- **COLLECTED MATERIAL**
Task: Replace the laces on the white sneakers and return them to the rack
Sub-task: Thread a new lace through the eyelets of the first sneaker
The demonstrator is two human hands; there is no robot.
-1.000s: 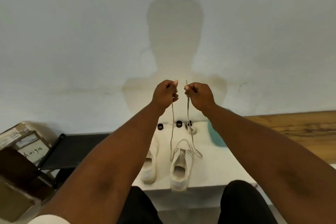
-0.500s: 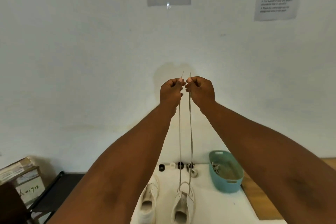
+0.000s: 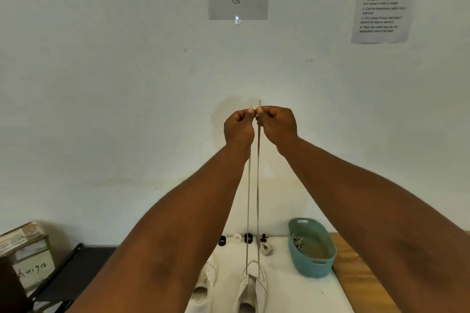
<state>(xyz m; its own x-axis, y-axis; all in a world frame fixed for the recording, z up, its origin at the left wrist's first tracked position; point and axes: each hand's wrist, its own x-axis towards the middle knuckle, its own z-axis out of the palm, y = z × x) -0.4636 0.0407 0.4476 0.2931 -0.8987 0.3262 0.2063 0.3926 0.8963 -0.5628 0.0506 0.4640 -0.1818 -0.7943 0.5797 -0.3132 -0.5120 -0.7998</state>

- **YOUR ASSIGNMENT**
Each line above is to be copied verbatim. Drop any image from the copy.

- **SOLUTION TO THE EXERCISE**
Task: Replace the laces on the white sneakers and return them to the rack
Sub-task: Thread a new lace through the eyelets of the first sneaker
The demonstrator is two human hands; there is no robot.
-1.000s: 
-0.500s: 
+0.000s: 
<state>(xyz m; its own x-axis, y-axis; all in a world frame fixed for the recording, z up, its origin at the left wrist's first tracked position; point and axes: each hand's wrist, its own x-axis towards the middle knuckle, its own z-axis out of the palm, y = z × x) -0.4636 0.0407 0.4476 0.2931 -0.8987 0.3262 0.2063 0.3926 0.8963 -0.5628 0.0506 0.4640 -0.1818 -0.7943 0.5797 -0.3132 -0.5120 -0.7998</state>

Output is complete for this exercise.